• Exercise instructions:
Copy each line below without leaving any out.

• Supplied records:
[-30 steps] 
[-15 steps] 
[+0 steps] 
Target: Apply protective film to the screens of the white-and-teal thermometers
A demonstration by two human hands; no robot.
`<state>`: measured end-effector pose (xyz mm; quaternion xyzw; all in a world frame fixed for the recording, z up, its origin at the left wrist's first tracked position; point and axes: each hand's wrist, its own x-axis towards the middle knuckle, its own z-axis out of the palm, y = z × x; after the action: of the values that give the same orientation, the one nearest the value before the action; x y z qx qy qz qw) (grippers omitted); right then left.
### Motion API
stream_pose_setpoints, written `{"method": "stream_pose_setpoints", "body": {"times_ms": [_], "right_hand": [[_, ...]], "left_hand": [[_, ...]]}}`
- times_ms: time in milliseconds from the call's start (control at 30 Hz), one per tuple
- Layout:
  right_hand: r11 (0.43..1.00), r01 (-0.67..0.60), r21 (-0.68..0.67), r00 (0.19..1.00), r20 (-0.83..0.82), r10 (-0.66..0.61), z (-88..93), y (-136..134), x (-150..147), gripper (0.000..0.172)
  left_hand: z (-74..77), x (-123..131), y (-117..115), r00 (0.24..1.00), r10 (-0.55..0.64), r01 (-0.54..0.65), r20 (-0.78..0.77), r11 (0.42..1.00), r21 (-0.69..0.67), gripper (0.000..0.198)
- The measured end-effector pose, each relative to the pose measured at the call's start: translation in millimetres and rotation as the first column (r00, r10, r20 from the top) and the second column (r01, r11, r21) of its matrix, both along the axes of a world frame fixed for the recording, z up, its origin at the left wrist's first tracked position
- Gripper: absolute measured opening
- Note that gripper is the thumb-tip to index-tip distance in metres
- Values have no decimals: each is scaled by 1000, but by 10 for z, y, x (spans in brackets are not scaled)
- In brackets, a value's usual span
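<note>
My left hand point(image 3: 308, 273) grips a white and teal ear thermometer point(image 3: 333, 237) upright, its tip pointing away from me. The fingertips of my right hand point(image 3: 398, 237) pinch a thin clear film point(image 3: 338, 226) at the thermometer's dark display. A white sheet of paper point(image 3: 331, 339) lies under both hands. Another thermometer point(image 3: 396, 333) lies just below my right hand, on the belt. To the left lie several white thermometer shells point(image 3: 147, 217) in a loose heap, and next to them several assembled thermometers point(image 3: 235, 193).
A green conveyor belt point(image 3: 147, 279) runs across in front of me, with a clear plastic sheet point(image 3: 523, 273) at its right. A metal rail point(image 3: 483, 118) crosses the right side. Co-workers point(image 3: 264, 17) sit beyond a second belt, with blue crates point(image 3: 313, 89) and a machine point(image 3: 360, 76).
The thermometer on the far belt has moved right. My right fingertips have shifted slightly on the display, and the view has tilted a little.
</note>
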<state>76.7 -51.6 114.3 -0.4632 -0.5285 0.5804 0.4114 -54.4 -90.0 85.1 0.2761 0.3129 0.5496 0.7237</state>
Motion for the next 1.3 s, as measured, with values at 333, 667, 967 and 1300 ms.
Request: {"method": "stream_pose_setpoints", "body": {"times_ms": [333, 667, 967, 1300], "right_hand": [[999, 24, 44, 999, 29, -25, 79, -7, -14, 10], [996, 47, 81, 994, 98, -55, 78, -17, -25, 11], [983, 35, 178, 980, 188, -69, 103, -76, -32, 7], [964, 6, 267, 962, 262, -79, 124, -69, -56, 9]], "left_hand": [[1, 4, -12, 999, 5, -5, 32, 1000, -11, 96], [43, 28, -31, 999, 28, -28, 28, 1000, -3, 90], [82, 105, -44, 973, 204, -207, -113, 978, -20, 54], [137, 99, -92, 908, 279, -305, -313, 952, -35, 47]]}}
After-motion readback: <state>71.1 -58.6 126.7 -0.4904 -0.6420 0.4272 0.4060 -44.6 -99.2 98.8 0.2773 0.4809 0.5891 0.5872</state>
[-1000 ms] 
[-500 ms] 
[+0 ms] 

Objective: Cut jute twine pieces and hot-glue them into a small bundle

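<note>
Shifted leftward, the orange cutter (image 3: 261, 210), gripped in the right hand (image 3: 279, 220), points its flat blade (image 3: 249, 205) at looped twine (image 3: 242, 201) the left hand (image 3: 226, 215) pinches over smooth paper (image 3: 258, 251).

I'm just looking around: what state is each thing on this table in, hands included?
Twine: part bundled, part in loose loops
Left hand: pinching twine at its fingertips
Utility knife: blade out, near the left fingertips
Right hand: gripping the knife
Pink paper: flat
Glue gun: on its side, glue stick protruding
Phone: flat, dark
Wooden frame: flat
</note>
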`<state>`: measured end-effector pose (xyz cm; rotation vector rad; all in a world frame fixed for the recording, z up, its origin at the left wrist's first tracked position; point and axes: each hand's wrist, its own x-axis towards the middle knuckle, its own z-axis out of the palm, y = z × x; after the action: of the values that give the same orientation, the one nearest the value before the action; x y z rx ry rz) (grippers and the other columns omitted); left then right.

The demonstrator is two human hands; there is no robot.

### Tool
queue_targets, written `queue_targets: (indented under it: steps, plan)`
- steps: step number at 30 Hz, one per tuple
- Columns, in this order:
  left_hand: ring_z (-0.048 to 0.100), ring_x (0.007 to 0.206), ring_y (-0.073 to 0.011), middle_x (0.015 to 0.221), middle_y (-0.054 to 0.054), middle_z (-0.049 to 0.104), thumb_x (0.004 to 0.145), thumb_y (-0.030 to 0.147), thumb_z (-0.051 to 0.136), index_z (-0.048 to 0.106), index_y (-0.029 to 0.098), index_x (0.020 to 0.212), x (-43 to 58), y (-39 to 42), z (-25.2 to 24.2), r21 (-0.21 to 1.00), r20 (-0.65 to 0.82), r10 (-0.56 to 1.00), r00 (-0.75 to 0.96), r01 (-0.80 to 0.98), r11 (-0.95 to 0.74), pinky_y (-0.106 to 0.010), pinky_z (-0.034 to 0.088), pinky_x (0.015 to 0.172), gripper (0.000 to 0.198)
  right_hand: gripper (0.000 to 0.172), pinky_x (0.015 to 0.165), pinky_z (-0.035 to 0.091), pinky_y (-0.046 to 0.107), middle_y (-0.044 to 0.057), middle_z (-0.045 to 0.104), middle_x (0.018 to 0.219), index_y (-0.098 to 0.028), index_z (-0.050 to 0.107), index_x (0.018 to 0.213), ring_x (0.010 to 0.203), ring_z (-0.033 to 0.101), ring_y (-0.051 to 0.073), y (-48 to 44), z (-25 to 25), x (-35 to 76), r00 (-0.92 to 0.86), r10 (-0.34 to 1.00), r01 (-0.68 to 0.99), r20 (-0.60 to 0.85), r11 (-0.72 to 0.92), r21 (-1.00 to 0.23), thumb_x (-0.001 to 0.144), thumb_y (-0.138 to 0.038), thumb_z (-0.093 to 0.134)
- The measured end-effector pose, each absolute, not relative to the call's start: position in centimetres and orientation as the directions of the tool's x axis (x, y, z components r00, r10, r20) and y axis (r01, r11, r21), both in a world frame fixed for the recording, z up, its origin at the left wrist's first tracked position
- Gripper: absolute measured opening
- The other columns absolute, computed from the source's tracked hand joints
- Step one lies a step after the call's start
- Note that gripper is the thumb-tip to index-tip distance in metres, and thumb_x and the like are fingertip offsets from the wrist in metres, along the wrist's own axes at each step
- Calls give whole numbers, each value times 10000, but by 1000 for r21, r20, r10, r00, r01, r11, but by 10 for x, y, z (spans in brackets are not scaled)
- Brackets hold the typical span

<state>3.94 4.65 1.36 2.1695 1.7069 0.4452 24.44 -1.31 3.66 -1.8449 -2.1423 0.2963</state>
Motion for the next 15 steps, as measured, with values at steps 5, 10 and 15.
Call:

• Response to the task:
[-30 steps] 
[-15 steps] 
[+0 steps] 
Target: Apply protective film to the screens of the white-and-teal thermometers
A demonstration by two human hands; no robot.
`<state>`: measured end-effector pose (xyz mm; quaternion xyzw; all in a world frame fixed for the recording, z up, its origin at the left wrist's first tracked position; point and axes: each hand's wrist, its own x-axis towards the middle knuckle, its own z-axis out of the palm, y = z × x; after the action: of the values that give the same orientation, the one nearest the value before the action; x y z qx qy qz qw) (grippers omitted); right then left.
### Motion API
stream_pose_setpoints, written `{"method": "stream_pose_setpoints", "body": {"times_ms": [_], "right_hand": [[_, ...]], "left_hand": [[_, ...]]}}`
- times_ms: time in milliseconds from the call's start (control at 30 Hz), one per tuple
- Layout:
  right_hand: r11 (0.43..1.00), r01 (-0.67..0.60), r21 (-0.68..0.67), r00 (0.19..1.00), r20 (-0.83..0.82), r10 (-0.66..0.61), z (-88..93), y (-136..134), x (-150..147), gripper (0.000..0.172)
  left_hand: z (-74..77), x (-123..131), y (-117..115), r00 (0.24..1.00), r10 (-0.55..0.64), r01 (-0.54..0.65), r20 (-0.78..0.77), r11 (0.42..1.00), r21 (-0.69..0.67), gripper (0.000..0.198)
- The measured end-effector pose, each relative to the pose measured at the call's start: translation in millimetres and rotation as the first column (r00, r10, r20 from the top) and the second column (r01, r11, r21) of its matrix, both along the axes of a world frame fixed for the recording, z up, its origin at the left wrist's first tracked position
- Gripper: absolute measured opening
- Note that gripper is the thumb-tip to index-tip distance in metres
- Values have no decimals: each is scaled by 1000, but by 10 for z, y, x (spans in brackets are not scaled)
- In brackets, a value's usual span
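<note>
My left hand point(image 3: 308, 273) grips a white and teal ear thermometer point(image 3: 333, 237) upright, its tip pointing away from me. The fingertips of my right hand point(image 3: 398, 237) pinch a thin clear film point(image 3: 338, 226) at the thermometer's dark display. A white sheet of paper point(image 3: 331, 339) lies under both hands. Another thermometer point(image 3: 396, 333) lies just below my right hand, on the belt. To the left lie several white thermometer shells point(image 3: 147, 217) in a loose heap, and next to them several assembled thermometers point(image 3: 235, 193).
A green conveyor belt point(image 3: 147, 279) runs across in front of me, with a clear plastic sheet point(image 3: 523, 273) at its right. A metal rail point(image 3: 483, 118) crosses the right side. Co-workers point(image 3: 264, 17) sit beyond a second belt, with blue crates point(image 3: 313, 89) and a machine point(image 3: 360, 76).
The thermometer on the far belt has moved right. My right fingertips have shifted slightly on the display, and the view has tilted a little.
</note>
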<state>76.7 -51.6 114.3 -0.4632 -0.5285 0.5804 0.4114 -54.4 -90.0 85.1 0.2761 0.3129 0.5496 0.7237</state>
Motion for the next 1.3 s, as measured, with values at 333, 667, 967 and 1300 ms.
Request: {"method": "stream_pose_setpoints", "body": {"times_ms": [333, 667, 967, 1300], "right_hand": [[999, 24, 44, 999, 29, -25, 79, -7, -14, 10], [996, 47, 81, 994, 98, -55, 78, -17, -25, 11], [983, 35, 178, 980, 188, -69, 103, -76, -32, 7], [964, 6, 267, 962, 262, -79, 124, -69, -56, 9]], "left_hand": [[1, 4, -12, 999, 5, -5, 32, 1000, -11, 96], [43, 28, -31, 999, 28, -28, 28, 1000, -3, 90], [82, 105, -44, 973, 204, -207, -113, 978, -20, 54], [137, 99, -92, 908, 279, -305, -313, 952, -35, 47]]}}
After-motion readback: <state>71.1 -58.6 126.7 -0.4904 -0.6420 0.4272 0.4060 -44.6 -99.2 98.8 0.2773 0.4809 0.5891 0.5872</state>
[-1000 ms] 
[-500 ms] 
[+0 ms] 

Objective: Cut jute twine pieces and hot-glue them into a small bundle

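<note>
Shifted leftward, the orange cutter (image 3: 261, 210), gripped in the right hand (image 3: 279, 220), points its flat blade (image 3: 249, 205) at looped twine (image 3: 242, 201) the left hand (image 3: 226, 215) pinches over smooth paper (image 3: 258, 251).

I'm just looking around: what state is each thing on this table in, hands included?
Twine: part bundled, part in loose loops
Left hand: pinching twine at its fingertips
Utility knife: blade out, near the left fingertips
Right hand: gripping the knife
Pink paper: flat
Glue gun: on its side, glue stick protruding
Phone: flat, dark
Wooden frame: flat
</note>
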`<state>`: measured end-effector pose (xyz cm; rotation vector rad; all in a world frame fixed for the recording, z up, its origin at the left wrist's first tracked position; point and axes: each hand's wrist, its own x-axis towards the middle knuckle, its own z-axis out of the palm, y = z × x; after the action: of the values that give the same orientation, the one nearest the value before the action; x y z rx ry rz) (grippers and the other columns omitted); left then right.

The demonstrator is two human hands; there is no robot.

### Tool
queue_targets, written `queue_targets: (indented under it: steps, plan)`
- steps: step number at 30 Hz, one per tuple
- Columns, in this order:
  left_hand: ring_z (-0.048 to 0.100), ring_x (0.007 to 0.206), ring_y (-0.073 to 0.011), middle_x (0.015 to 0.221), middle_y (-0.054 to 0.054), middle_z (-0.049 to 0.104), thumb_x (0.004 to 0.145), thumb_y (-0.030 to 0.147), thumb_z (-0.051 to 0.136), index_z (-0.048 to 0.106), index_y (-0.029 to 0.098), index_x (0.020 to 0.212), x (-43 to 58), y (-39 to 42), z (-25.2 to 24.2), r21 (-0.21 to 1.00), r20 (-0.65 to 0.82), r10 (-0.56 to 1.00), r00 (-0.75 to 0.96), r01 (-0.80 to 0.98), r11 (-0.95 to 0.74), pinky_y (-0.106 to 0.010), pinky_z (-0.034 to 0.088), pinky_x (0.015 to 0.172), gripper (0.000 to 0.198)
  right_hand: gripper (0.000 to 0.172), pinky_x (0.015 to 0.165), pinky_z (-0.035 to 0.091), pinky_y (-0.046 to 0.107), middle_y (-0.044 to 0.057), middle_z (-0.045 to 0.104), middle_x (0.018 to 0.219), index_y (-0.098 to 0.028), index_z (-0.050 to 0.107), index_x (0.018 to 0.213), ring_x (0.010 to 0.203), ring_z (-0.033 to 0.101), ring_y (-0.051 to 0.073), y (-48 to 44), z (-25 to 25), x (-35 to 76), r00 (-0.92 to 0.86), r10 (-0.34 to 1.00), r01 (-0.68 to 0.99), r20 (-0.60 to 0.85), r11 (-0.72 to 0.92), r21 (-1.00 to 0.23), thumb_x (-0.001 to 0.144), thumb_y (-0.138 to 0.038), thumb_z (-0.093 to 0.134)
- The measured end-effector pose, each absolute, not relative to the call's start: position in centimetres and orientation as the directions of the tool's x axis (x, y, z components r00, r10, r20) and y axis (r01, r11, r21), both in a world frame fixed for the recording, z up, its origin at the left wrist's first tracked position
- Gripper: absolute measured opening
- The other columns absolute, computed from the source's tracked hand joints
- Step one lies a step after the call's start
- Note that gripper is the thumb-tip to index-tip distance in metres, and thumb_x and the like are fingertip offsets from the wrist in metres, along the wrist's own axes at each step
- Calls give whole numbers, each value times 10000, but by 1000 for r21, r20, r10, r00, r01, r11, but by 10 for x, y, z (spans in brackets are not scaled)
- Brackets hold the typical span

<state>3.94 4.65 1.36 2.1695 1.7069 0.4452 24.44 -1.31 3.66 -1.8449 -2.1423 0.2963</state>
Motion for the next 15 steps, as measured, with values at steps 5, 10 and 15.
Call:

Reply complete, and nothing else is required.